Option 3. Cease consideration on a case by case basis. The Licence Committee would continue to license
novel conditions. The clinician would have responsibility for deciding the appropriateness of
treatment in particular cases, using HFEA Code of Practice guidance. The HFEA would require
clinics to obtain the support of the sibling’s treating clinician, as currently set out in the case by
case application form. Evidence of this support and adherence to Code of Practice Guidance
could be checked on inspection.
It was clear that few could see the logic or benefit of case-by-case applications as the application forms per family were ‘largely cut and paste’ according to the London PGD/HLA/IVF provider so the decision was not actually being made on a per family basis in any case. The HFEA were also unable to say whether for any two families with the same condition different decisions had been made.  It was seen that the patient’s clinician was in the best position to judge the appropriateness of PGD/HLA/IVF and those clinicians were already working within a framework of HFEA guidelines so the checks and balances were still there. This view came from across the spectrum of clinicians, both PGD/HLA/IVF providers and support groups.

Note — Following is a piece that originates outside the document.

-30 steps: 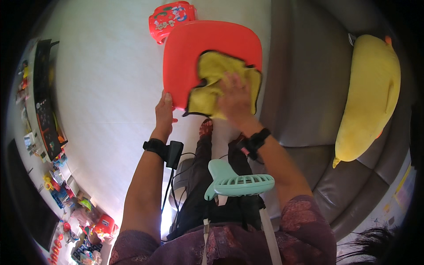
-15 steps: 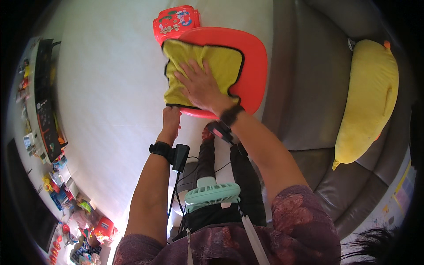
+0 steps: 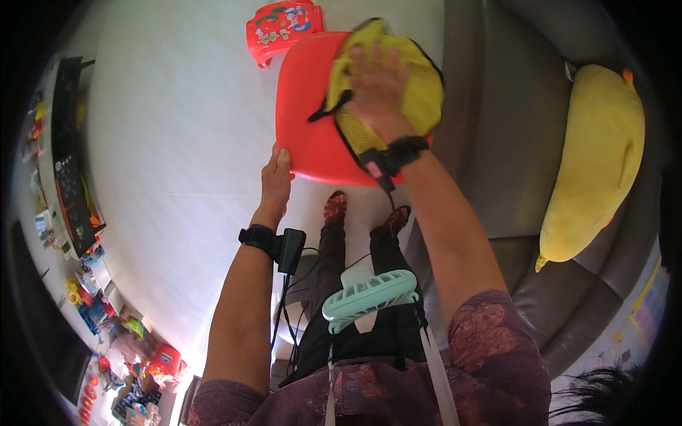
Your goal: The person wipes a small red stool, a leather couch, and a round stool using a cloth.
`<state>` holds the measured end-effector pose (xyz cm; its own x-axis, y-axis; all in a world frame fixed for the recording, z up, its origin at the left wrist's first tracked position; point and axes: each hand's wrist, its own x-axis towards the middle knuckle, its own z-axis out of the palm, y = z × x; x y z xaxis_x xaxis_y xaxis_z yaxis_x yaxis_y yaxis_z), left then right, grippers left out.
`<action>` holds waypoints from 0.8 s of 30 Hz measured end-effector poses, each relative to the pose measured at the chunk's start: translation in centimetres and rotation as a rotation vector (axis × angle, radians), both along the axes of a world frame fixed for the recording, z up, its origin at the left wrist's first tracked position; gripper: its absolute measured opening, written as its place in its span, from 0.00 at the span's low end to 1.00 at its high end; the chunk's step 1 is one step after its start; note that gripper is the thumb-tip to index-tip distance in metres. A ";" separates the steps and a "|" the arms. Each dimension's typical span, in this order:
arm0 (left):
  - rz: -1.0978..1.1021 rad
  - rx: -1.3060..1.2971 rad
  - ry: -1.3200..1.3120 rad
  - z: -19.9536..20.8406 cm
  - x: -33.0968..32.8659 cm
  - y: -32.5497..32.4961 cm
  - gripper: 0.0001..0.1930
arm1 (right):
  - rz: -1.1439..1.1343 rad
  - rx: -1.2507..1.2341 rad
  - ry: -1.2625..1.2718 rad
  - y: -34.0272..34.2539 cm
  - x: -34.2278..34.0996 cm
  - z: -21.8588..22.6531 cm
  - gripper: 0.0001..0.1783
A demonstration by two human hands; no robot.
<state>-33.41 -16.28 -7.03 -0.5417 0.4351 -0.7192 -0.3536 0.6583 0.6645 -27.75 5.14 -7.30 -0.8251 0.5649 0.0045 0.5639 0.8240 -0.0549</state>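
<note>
A red table (image 3: 305, 121) with rounded corners stands before me. My right hand (image 3: 380, 92), slightly blurred, lies flat with its fingers spread on a yellow cloth (image 3: 423, 82) with black edging. The cloth is bunched over the table's right half, with one dark-edged corner sticking out to the left; part of it reaches past the right edge. At the near left corner, my left hand (image 3: 277, 177) is closed on the table's rim; the fingers underneath are partly hidden.
Beyond the table stands a small red stool (image 3: 284, 28) with coloured pictures. A dark leather sofa (image 3: 490, 142) runs along the right, bearing a long yellow plush cushion (image 3: 593, 163). A mint-green fan (image 3: 369, 302) hangs before me. Toys and other items line the left.
My right hand has swept the cloth rightward and away across the table, baring its left half. The cloth has bunched up. My left hand stays at the near left corner.
</note>
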 end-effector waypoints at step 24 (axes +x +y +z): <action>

Of the 3 options, out of around 18 participants I believe 17 voted for Option 3, with only Dr David King dissenting.
The forum was advised by the HFEA that taking position 3 required acceptance of the fact that the HFEA could review the position in the light of new evidence such as embryo damage during cell selection.

Plenary Session Summary
Danny Edwards summarised the Tissue Typing Applications Workshop View in the Plenary Session as follows.
There was a very strong view that HLA tissue typing should be brought into line with PGD, and in fact there is an even stronger justification for this than for cancer predisposition. This would mean a move away from case-by-case approval removing one of the main uncertainties for families, who already have to deal with the uncertainties of funding, in particular as some funding bodies will not consider funding until the HFEA have licensed the case of a particular family.
This will require a Framework of Guidance which will define for which conditions HLA will always be the best treatment.
There was a call for more research on cure rates as there is a lack of information for families on the efficacy of the treatment.

The summary on Licensing of Lower Penetrance, Later Onset Conditions was that this had to be considered on a condition by condition basis as to whether it should be agreed on a case-by-case basis

Next Steps
The recommendations will be taken to the Ethics and Law committee on 15th Dec with subsequent recommendations to the HFEA in January 2010.